Implementing MAS Monitor and Health extends the value of the Maximo investment out across the business:
- operations teams monitoring asset performance
- providing the data necessary for reliability engineering teams to conduct replacement planning
- informing evolution of maintenance strategies and SAMP (as opposed to just executing them)
The ability to view trends and receive alerts when performance is tracking towards a performance threshold was found to be a significant advantage over standard condition monitoring functions in the existing Maximo implementation, which only issues alerts once a threshold is met or exceeded.
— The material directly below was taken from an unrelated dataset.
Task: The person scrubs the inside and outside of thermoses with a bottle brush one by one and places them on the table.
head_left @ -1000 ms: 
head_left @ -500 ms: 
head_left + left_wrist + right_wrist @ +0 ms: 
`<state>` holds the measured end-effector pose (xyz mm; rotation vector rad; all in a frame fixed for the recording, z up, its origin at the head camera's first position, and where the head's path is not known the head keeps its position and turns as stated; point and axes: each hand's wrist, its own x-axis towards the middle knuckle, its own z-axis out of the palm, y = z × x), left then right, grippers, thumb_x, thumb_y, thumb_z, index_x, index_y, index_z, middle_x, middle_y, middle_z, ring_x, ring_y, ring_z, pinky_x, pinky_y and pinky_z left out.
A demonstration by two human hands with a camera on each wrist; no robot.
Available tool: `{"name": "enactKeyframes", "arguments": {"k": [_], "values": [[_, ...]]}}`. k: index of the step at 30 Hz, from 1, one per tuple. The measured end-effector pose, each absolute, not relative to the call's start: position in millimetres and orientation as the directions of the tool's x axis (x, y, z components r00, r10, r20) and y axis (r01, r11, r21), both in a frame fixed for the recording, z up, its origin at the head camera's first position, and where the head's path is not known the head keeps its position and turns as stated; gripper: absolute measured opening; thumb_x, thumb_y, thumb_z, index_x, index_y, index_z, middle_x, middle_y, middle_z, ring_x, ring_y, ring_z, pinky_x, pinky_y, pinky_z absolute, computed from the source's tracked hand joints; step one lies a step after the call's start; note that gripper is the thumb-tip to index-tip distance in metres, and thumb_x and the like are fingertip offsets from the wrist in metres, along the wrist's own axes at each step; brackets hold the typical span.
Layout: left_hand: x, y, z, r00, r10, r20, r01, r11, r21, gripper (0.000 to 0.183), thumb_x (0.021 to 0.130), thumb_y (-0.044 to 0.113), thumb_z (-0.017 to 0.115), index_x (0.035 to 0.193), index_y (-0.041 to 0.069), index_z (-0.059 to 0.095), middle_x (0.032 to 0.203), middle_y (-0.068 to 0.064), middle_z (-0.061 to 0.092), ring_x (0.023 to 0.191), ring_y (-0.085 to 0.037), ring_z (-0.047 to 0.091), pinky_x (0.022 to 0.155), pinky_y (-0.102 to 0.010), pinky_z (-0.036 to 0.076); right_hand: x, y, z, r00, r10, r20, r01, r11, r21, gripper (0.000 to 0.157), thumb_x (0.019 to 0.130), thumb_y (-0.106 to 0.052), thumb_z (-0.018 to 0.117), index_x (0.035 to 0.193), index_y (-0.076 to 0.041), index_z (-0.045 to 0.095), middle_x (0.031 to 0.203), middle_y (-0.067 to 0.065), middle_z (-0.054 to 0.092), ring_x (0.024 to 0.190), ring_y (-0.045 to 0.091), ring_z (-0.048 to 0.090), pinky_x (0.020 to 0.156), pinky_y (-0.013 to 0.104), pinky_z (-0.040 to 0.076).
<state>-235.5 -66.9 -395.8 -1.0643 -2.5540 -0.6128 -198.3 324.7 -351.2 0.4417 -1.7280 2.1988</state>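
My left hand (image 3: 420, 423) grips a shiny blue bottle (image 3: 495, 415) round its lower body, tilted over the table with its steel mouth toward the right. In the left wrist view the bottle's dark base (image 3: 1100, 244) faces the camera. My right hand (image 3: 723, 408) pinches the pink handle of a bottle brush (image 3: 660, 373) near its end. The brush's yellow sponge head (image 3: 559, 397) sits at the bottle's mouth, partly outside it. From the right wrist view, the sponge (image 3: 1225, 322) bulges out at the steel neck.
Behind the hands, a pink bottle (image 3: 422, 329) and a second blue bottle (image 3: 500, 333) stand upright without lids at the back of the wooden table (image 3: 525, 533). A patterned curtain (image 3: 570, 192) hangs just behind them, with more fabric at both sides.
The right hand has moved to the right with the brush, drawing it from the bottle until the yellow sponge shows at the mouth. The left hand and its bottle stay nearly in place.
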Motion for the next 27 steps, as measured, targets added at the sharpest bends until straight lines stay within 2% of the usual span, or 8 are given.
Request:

For Brisbane Airport, integration of data feeds to support Monitor and Health functions was found to be straight forward. The tradeoff between improved insight and investment in configuring data sources makes it an effective interim step on the journey to Predict.
Clarita's recommendations for other asset intensive organisations keen to move towards a predictive maintenance model through incremental rather than radical change are:
- Select a suitable asset class to get started with
The benefits of adopting a predictive maintenance approach can not always be justified for every asset class. Factors like criticality, cost to replace, failure history, ease of access and current maintenance costs all contribute to the cost/benefit equation. Use your maintenance strategy to identify which critical assets to start with.
- Identify the right data
Correlation is not causation, so it's important to identify data that is related to the cause of failure, rather than the result of it. For example, rising temperature in a refrigeration unit indicates that something has gone wrong, but compressor run time may indicate that maintenance is required before failure occurs.
- Establish access to the right level of data
Although data security is always a challenge, particularly if you're starting with a stand-alone proof of concept, establishing access to a sufficiently granular data feed for calculating asset health scores is essential. Predictive maintenance solutions are designed to process the huge quantities of data generated by sensors and many, in fact, learn from it. Feeding your model with filtered or modified data will curb your predictive maintenance potential.